Capitalist is the only colt to have won the Magic Millions Two Year Old Classic – Golden Slipper double. What is perhaps not so obvious are his pedigree links to those two great juvenile races. We start with Written Tycoon, who won the traditional lead-up, the Todman Stakes (ironically the one race Capitalist did not win at two) before contesting the 2007 Golden Slipper, and whose own sire Iglesia ran fourth in the 1998 Golden Slipper before setting a now long-standing course record down the famous Flemington Straight Six. Capitalist’s grand-dam was the stakes-winning Danehill filly, Compulsion, a sister to the 1996 Golden Slipper winner Merlene and a daughter of the brilliant Bold Promise, a dual Magic Millions winner back in 1991. Three of the greatest Golden Slipper winners, Vain, Luskin Star and Marscay feature in Capitalist’s fourth remove and we can even trace the link back to his sixth dam, Regal Peace who contested the race in 1962 before winning the Thousand Guineas in her classic year. For the Snowden yard, Capitalist was the dux of the class from the get-go. As Peter Snowden said: “Capitalist was just the perfect two year old, blessed with a huge amount of precocity and ability”, with regular jockey, Blake Shinn, adding, “Capitalist was the best two year old I’ve ever ridden… like driving a Rolls-Royce”. Quotes which have become banner headlines in the marketing of the horse ever since.

Any stud would welcome a Golden Slipper winner to its stallion roster, but for the fledgling Newgate Farm, who had been involved in the ownership since his purchase as a yearling, the news that Capitalist would retire to the Aberdeen property was a crowning moment. Never ones to sit back when an opportunity presents itself, the stallion syndicate then set about supporting their young blade to the hilt. Stellar broodmares from their existing bands were complemented by the acquisition of a considerable number of others, both here and overseas, specifically for Capitalist’s first season at stud, the result being that the farm will showcase a select draft of 14 lots by their resident stallion at the 2020 Magic Millions Gold Coast Yearling Sale. Newgate’s General Manager, Bruce Slade, points out: “Twelve of the 14 are either from stakes-winners or are half-relations to stakes-winners. As a group, they are very much in Capitalist’s mould, being medium size, powerfully built and precocious looking”. Newgate’s faith in the champion colt was matched by breeders across the board.
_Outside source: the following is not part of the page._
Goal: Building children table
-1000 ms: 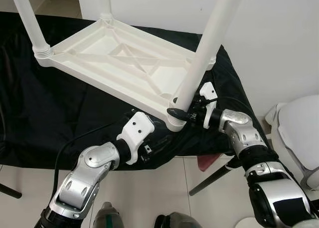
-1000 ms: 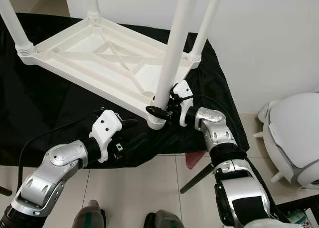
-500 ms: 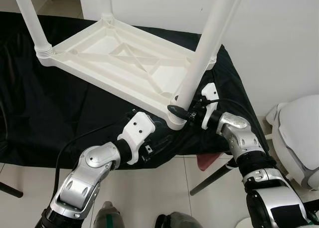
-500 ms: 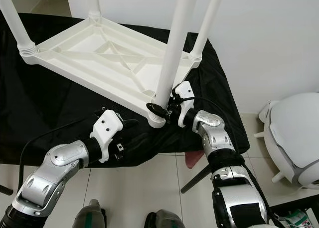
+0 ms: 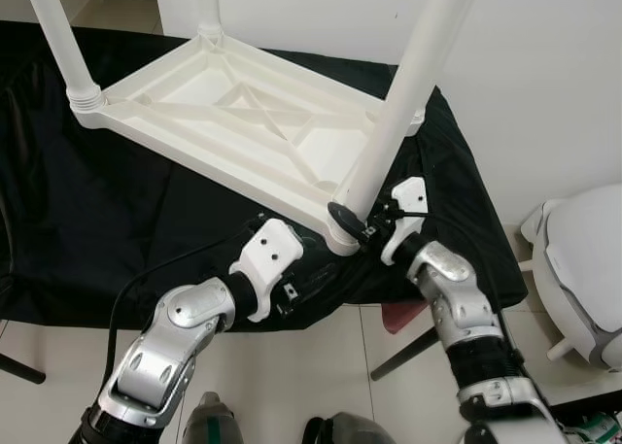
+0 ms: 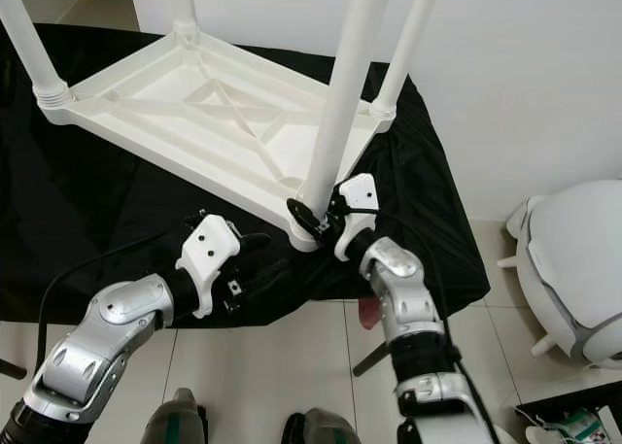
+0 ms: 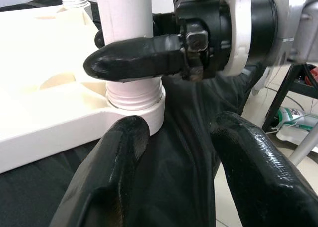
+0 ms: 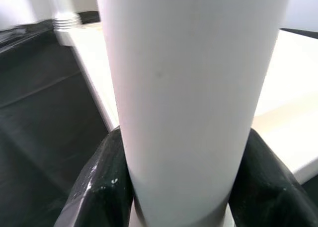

The stallion covered an initial book of 229 mares – the most of any stallion in 2017 - with some 50 of his yearlings having been accepted for the January sale. James Dawson from Magic Millions has been an unabashed fan of Capitalist since early on-farm inspections of the colt at Daandine five years ago. Moreover, he and the team have inspected each of the yearlings to be offered by the company in the New Year. His thoughts on the Capitalist yearlings echo Bruce Slade’s comments: “On type his yearlings have been rated highly by our team in the field. Phrases which kept appearing on our notes are ‘shape’ and ‘athletic’ and ‘strength through the hindquarters and topline’. They move well, have good temperaments and look like turn-key racehorses”. Class with a Capital(ist) C. Or as David Chester puts it so well, ‘real Magic Millions types’. By this time next year, Capitalist will have had his first runners, with many aiming at the 2021 Magic Millions Two Year Old Classic and beyond in the hoofprints of their famous sire.

Magically, events have come full circle.